Pour Florent Delorme, analyste macro chez M&G, la tendance devrait rester positive sur les marchés actions dans les prochains mois. Certes, certains risques existent mais aucun ne semble de taille à provoquer une correction importante des indices. Entretien.

AOF - Depuis plusieurs jours maintenant, l'euro est au-dessus d'1,15 dollar. Dans quelle mesure cet affermissement pourrait-il représenter un risque pour la zone euro ?

F.D -
Il est évident que la faiblesse de l'euro est l'un des facteurs expliquant le redémarrage de la croissance auquel nous assistons en Europe. Mais il n'est pas le seul : le cours du pétrole, qui reste bas, est positif également car il soutient la consommation. D'ailleurs, les indicateurs de confiance des ménages sont très bons. D'autre part, la BCE veille et ne laissera évidemment pas l'euro s'apprécier trop fortement. Au pire, la hausse de la devise pourrait représenter un risque de quelques dixièmes de points de croissance, pas plus, et ne fait pas du tout peser un risque systémique sur les marchés.

AOF - La baisse du dollar est liée notamment aux incertitudes entourant les projets de Donald Trump...

F.D -
Sur ce plan là non plus, la situation ne semble pas très menaçante. Le marché n'a jamais vraiment cru au risque protectionniste lié à l'élection de Donald Trump et, désormais, il semble écarté. Les actes sont finalement restés limités en dépit des paroles fortes de la campagne. S'agissant d'un éventuel remplacement de Trump par le vice-président Mike Pence suite à une procédure d' "impeachment", cela ne serait pas de nature à provoquer une baisse durable des marchés.

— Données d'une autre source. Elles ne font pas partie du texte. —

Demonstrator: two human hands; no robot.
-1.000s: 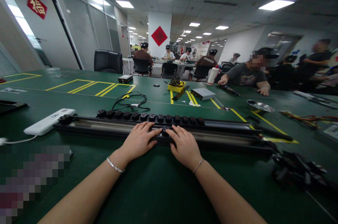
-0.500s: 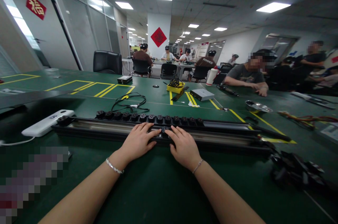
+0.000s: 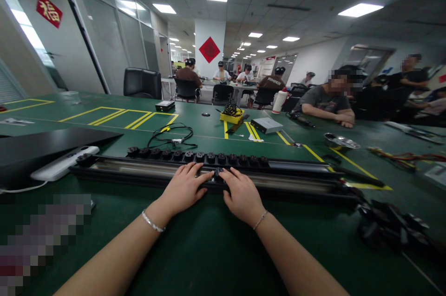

AOF - Lorsque l'on regarde les marchés sous l'angle des risques, nombre d'observateurs évoquent l'endettement important des entreprises chinoises et américaines. Qu'en pensez-vous ?

F.D -
Il ne me semble pas que le volume de dette corporate représente un risque  susceptible de faire s'effondrer les marchés. Ces derniers mois, la hausse des résultats des entreprises a stabilisé les ratios d'endettement dette / EBITDA aux Etats-Unis. De plus le mouvement de hausse de taux de la FED sera lent et de faible ampleur. Le maintien de taux d'intérêt bas contribue ainsi à maintenir la situation sous contrôle.
Par ailleurs, concernant la Chine, la dette corporate a beaucoup augmenté mais elle est essentiellement émise par des entreprises publiques ou détenue par des banques publiques. Elle s'apparente donc presque à de la dette souveraine. En cas de problème, on peut donc envisager une intervention de la banque centrale. L'autre question est de savoir quel est le niveau d'engagement du système bancaire sur la dette corporate. Aux Etats-Unis, par exemple, il n'est pas si important que cela car la désintermédiation a été privilégiée après la crise.

AOF - Au final, vous êtes optimiste pour les marchés actions ?

F.D -
On ne voit pas ce qui pourrait provoquer une correction importante. Les marchés actions devraient donc continuer à progresser même si leur potentiel de hausse est sans doute limité pour les six prochains mois. Il faudrait une forte reprise de la croissance des bénéfices des sociétés pour repartir fortement.